Using the listing below, retype exactly the lines starting at the one with "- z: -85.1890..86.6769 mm" and ending at the one with "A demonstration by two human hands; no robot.", and include both.
━━━━━━━━
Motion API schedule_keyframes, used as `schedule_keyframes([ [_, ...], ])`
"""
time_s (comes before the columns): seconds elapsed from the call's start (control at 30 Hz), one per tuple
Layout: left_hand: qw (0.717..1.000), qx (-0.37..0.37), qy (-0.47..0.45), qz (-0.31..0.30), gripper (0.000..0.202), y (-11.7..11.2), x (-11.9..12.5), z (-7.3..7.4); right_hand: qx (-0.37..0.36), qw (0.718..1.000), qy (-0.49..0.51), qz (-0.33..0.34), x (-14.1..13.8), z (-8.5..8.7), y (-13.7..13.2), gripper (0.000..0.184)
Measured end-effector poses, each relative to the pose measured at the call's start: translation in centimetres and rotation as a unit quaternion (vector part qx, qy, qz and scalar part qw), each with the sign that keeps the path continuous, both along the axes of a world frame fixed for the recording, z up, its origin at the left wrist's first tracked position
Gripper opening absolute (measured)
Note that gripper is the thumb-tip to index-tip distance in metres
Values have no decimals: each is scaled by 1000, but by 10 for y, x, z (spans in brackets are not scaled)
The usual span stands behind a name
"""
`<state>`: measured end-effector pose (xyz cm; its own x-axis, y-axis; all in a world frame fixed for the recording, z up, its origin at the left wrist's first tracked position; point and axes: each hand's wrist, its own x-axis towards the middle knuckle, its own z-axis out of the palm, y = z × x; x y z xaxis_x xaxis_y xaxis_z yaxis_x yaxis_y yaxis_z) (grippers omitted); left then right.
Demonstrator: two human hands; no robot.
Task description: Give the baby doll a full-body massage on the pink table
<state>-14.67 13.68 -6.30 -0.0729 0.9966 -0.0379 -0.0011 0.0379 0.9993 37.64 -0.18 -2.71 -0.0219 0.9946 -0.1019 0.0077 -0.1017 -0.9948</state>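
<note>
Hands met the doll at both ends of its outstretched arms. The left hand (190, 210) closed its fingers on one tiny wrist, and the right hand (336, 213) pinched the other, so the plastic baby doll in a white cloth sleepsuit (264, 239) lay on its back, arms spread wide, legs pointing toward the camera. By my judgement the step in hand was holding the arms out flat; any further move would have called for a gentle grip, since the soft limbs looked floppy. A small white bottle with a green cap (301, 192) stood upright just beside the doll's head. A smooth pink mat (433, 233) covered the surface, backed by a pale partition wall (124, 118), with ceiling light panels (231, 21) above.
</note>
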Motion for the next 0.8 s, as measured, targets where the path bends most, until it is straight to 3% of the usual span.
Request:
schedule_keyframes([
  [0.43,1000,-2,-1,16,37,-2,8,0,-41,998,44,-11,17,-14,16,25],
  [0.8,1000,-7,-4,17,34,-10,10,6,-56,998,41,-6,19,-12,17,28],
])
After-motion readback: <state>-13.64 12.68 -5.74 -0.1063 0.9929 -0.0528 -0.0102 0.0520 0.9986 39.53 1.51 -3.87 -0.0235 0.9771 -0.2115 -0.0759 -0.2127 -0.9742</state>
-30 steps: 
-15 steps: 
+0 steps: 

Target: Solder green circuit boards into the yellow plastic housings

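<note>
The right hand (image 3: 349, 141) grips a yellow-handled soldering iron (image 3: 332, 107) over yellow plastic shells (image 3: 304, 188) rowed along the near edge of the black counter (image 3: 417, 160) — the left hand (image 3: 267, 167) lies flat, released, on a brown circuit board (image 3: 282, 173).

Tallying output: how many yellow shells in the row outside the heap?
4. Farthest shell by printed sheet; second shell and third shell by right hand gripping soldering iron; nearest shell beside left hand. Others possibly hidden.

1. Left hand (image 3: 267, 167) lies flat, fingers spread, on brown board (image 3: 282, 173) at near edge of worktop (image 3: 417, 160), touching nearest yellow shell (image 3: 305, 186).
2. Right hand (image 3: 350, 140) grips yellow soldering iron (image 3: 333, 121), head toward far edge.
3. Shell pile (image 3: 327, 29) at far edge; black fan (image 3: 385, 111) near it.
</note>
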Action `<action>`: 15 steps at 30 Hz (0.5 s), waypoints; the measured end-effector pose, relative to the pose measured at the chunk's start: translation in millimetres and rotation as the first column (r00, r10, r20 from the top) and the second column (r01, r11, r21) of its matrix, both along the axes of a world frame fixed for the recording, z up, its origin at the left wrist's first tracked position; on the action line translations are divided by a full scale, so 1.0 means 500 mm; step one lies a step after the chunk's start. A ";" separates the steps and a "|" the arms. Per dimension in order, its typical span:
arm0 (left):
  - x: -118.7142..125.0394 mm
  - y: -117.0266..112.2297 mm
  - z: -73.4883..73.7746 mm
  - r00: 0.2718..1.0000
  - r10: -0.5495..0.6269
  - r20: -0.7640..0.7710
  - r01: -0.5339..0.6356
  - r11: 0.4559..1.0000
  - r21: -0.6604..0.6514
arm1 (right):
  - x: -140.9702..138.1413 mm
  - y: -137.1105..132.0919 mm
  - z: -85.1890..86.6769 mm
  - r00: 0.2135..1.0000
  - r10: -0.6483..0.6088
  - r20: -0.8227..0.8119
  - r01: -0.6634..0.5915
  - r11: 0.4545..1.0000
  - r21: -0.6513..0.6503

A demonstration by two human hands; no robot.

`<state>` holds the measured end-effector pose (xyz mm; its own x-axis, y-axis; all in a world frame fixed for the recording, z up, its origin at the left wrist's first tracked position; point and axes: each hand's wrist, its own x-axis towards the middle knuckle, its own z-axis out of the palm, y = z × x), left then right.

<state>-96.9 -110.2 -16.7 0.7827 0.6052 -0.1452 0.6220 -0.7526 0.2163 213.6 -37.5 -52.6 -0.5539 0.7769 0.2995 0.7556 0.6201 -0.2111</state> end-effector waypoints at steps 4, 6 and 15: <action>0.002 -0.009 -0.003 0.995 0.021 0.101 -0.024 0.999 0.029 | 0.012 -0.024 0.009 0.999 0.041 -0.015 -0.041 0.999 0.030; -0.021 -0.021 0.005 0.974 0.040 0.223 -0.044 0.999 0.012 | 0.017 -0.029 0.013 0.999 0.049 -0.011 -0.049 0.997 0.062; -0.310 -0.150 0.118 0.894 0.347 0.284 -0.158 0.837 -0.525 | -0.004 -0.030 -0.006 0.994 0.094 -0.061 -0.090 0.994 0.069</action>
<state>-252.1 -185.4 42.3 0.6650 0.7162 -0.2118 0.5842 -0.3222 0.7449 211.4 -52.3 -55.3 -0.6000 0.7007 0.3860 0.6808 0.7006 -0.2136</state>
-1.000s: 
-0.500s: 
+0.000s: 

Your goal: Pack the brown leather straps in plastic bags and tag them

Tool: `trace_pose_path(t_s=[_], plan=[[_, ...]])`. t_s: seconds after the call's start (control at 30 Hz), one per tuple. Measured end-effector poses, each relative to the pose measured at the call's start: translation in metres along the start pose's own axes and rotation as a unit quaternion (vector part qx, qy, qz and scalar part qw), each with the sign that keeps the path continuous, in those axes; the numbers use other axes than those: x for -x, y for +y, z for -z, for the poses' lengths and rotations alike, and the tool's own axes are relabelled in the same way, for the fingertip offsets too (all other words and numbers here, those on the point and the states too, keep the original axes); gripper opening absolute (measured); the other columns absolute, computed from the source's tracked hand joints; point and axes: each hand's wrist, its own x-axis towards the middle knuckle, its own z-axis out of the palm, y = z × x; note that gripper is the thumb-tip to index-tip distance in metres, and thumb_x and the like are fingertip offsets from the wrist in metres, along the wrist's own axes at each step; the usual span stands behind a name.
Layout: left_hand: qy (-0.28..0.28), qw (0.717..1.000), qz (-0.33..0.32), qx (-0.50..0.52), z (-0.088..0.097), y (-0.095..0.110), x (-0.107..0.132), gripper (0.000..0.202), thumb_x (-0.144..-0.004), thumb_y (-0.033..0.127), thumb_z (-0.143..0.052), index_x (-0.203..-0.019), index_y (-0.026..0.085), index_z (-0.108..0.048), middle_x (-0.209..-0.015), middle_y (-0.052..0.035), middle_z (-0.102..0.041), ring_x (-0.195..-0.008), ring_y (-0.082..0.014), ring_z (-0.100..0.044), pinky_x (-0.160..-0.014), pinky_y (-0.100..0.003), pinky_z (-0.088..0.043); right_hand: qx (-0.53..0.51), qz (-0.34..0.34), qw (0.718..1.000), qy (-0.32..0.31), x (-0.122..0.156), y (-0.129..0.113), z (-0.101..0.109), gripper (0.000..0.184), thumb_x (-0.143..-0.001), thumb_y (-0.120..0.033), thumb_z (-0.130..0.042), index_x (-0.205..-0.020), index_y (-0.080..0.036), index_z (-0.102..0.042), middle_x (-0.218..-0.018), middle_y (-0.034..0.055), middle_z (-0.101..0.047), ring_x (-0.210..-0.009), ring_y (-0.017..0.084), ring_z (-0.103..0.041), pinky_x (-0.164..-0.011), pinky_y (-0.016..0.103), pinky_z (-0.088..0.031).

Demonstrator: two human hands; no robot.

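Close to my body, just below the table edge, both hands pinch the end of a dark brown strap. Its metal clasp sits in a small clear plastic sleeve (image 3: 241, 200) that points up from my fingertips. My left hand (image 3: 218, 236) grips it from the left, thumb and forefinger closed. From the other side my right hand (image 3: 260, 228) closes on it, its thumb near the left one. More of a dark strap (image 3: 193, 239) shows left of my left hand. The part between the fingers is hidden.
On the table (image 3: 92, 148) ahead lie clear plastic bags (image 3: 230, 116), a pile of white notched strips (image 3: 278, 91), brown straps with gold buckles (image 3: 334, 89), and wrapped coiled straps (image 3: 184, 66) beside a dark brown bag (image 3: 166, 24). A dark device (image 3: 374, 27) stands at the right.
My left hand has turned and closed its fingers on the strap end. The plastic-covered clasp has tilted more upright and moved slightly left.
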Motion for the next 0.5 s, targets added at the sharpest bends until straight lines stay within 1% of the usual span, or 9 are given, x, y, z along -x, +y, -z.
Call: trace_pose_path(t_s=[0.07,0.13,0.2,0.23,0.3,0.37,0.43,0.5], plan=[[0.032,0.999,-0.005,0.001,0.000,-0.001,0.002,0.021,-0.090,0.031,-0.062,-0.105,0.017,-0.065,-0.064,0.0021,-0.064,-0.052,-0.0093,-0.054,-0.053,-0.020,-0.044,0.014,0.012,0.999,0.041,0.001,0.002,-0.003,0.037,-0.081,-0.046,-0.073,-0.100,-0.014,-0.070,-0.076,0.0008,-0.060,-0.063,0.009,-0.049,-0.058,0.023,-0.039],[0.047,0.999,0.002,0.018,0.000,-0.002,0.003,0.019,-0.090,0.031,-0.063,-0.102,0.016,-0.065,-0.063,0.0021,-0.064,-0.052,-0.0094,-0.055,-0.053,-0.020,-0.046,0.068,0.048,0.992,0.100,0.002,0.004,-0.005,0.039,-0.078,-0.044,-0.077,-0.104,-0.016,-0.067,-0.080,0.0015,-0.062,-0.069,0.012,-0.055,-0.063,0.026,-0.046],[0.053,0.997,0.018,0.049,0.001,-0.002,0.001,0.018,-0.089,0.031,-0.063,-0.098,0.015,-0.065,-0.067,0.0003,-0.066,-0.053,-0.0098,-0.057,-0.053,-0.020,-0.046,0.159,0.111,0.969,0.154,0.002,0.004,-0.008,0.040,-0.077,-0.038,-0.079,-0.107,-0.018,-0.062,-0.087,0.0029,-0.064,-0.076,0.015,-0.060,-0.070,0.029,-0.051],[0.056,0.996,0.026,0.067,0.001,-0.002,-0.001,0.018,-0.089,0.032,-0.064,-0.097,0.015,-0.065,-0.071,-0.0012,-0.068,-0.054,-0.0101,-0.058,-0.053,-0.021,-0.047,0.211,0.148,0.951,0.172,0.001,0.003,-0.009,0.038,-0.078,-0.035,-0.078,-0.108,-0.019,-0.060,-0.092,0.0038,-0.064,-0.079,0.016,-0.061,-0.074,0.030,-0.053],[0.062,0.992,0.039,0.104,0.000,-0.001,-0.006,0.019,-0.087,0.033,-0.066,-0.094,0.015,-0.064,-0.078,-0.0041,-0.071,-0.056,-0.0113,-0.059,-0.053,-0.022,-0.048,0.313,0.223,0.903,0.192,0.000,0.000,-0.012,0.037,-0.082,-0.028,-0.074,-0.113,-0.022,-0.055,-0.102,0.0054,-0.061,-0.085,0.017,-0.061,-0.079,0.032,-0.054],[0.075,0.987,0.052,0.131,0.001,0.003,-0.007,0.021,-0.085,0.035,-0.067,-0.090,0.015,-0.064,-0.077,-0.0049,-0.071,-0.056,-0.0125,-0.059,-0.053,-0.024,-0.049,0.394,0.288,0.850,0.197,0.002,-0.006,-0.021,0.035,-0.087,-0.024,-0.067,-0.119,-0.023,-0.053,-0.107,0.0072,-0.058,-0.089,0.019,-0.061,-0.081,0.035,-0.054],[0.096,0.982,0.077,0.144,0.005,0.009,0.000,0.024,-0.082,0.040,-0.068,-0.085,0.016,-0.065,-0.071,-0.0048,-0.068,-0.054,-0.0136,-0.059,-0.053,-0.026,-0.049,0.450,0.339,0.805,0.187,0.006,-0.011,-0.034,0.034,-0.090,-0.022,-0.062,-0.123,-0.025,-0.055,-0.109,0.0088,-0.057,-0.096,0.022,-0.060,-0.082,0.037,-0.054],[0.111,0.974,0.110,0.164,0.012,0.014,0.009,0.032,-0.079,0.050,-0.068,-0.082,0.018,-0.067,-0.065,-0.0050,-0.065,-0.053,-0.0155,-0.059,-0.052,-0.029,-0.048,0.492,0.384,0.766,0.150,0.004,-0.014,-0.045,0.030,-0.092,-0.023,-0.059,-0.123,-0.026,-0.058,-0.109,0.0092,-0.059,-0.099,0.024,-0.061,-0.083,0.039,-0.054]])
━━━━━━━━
## TASK RESPONSE
  - z: -85.1890..86.6769 mm
  - r00: 0.2135..1.0000
  - r10: -0.6483..0.6088
  - r20: -0.8227..0.8119
  - r01: -0.6634..0.5915
  - r11: 0.4545..1.0000
  - r21: -0.6513..0.6503

A demonstration by two human hands; no robot.

The output is now finished.